ISLAMABAD – Pakistan’s plan to privatize power distribution companies (DISCOs) has faced delays, officials confirmed. Several key reforms linked to the International Monetary Fund (IMF) remain incomplete.
According to sources within the Finance Ministry, preparing a detailed policy action plan for the privatization and transactions of power distribution companies is still pending. Out of 22 structural benchmarks set by the IMF, five are yet to be fully implemented.
Officials said the Corruption and Governance Diagnostic Assessment Report has not been published. Amendments to the State-Owned Enterprises (SOEs) Act remain unfinished, another critical requirement of the IMF.
Additional pending reforms include changes to the Sovereign Wealth Fund law and the redrafting of the Public Finance Management (PFM) Act. Authorities emphasized that completing these structural benchmarks is essential for Pakistan’s ongoing economic program.

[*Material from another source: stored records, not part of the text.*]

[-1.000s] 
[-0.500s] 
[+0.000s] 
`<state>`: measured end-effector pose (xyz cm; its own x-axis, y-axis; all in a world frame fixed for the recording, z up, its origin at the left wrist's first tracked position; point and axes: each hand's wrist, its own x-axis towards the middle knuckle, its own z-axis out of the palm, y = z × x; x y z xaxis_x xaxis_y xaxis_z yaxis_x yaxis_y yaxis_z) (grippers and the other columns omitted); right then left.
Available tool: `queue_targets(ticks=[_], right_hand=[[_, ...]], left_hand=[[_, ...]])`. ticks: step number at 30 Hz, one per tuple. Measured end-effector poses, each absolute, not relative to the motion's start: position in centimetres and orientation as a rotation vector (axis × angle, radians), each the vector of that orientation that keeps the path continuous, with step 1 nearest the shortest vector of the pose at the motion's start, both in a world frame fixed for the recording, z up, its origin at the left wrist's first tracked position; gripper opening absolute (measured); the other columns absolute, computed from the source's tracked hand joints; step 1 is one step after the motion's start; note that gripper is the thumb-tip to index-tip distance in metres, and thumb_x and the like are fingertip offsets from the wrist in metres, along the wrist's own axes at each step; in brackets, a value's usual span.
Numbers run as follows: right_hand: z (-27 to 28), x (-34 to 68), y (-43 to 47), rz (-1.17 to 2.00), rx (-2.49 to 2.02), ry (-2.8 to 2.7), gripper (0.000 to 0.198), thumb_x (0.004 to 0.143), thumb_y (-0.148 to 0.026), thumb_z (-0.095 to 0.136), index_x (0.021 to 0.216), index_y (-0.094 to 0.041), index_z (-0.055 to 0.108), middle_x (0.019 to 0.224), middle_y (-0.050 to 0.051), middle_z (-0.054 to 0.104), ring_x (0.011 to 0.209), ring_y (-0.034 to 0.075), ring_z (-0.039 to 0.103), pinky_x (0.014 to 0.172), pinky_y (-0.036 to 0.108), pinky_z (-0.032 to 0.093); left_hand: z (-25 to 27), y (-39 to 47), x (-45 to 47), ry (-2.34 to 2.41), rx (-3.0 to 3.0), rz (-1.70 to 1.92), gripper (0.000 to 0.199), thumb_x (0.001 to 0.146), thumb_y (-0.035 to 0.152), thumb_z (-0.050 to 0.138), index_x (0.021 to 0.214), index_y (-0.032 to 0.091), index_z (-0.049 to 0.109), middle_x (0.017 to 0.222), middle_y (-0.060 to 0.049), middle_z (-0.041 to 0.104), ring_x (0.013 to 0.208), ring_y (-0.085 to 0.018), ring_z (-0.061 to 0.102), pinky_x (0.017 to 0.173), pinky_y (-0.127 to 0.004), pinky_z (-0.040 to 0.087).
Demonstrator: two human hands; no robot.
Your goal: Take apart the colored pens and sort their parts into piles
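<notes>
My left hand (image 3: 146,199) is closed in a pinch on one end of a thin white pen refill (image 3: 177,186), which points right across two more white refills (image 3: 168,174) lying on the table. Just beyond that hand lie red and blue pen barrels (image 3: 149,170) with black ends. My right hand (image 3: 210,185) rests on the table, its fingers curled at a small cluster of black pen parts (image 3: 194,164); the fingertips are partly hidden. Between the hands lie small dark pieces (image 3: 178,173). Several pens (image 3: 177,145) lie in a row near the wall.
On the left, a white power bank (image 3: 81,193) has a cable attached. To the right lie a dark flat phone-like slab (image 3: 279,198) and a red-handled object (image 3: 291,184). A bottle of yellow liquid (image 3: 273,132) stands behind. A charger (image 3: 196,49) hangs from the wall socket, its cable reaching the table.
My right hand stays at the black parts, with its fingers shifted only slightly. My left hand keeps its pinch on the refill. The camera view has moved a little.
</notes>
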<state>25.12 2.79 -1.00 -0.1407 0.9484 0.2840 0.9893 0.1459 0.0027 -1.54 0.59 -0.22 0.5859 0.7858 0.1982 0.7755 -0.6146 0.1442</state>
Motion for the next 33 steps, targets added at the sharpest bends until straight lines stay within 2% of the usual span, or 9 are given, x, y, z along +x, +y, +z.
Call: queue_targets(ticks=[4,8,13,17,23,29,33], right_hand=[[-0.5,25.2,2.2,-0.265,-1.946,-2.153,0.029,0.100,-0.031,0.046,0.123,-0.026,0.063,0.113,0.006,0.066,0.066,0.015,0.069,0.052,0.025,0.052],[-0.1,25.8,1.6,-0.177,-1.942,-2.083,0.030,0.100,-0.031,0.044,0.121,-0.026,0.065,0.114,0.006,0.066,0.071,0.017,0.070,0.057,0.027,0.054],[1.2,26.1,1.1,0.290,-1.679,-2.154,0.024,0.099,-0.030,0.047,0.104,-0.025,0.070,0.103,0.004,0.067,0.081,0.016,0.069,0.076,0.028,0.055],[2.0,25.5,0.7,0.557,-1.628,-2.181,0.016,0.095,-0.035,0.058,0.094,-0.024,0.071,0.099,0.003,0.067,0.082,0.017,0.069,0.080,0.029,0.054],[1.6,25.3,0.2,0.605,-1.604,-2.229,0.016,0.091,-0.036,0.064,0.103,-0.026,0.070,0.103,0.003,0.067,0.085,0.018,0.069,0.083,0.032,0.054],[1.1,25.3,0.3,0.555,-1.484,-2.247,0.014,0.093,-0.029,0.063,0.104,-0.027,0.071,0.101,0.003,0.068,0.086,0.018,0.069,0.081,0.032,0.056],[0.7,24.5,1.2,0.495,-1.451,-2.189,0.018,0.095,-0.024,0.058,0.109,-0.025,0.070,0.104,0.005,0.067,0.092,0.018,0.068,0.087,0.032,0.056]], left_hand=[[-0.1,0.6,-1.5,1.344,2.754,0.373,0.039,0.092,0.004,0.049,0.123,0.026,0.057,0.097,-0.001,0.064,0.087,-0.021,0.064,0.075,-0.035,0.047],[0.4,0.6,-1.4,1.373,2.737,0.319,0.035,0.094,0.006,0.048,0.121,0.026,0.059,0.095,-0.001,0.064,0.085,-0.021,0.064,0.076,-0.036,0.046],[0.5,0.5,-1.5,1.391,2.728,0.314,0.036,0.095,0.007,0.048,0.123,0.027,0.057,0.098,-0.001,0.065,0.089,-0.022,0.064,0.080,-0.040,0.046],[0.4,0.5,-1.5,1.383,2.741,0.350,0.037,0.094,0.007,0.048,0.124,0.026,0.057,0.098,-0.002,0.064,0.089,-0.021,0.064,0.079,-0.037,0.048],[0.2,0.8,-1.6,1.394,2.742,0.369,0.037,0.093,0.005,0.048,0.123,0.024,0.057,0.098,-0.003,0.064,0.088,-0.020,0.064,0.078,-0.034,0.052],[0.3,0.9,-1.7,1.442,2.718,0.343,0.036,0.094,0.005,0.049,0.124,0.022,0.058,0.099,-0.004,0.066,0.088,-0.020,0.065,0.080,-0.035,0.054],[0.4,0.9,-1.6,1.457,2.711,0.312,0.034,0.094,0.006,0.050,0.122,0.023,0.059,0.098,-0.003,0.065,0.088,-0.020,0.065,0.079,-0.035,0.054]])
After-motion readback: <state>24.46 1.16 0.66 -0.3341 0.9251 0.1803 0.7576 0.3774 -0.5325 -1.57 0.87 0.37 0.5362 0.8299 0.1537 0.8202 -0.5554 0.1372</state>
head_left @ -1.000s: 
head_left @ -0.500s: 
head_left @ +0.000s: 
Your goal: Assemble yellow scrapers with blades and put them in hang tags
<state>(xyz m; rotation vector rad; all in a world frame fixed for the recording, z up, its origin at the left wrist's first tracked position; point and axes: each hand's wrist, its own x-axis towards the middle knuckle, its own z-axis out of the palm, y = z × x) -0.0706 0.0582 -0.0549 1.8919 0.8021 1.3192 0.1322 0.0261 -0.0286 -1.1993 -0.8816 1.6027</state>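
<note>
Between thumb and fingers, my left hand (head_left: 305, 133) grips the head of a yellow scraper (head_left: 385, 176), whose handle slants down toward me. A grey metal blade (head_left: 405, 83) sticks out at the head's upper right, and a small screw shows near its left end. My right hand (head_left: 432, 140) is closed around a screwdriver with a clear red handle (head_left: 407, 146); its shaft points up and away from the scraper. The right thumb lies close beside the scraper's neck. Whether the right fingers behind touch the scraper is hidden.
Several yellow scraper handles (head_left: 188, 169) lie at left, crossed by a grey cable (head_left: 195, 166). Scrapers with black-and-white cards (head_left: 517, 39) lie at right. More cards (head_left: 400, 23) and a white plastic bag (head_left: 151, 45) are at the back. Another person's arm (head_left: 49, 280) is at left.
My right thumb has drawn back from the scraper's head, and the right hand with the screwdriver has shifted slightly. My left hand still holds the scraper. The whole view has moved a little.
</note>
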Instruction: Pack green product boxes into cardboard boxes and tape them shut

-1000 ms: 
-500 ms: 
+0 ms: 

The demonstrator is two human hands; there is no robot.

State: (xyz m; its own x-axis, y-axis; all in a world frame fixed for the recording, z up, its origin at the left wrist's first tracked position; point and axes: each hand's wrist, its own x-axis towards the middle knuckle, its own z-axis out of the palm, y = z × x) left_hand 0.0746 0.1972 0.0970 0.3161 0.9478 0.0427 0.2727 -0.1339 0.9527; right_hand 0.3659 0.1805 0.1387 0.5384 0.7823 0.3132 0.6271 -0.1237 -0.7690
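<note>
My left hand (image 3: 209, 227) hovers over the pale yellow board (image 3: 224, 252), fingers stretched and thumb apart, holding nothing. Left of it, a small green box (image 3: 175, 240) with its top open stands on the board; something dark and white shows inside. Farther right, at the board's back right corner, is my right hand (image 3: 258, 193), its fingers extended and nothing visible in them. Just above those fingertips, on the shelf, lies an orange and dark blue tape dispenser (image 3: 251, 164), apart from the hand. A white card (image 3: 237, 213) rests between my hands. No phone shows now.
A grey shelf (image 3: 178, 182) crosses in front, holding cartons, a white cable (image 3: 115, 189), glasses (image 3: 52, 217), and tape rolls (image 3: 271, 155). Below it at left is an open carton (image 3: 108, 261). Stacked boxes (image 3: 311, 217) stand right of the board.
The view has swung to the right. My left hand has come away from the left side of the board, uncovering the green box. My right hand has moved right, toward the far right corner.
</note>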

The delays in reforms may affect the pace of the power distribution privatization process. Sources said timely completion is crucial to unlocking further IMF support and ensuring the continuity of the $7 billion loan program.
Finance Ministry officials are coordinating closely with IMF representatives to finalize the remaining actions. They said that while progress has been made on other benchmarks, structural reforms in power distribution are proving complex and time-consuming.
Pakistan remains committed to privatizing its power distribution sector and meeting IMF conditions. Officials expect to present a revised timeline to the IMF soon, ensuring the completion of pending reforms and the continuation of economic support.
The power distribution privatization plan is considered vital for improving efficiency, reducing losses, and attracting private investment in Pakistan’s energy sector. Authorities continue to prioritize reforms while ensuring compliance with international financial requirements.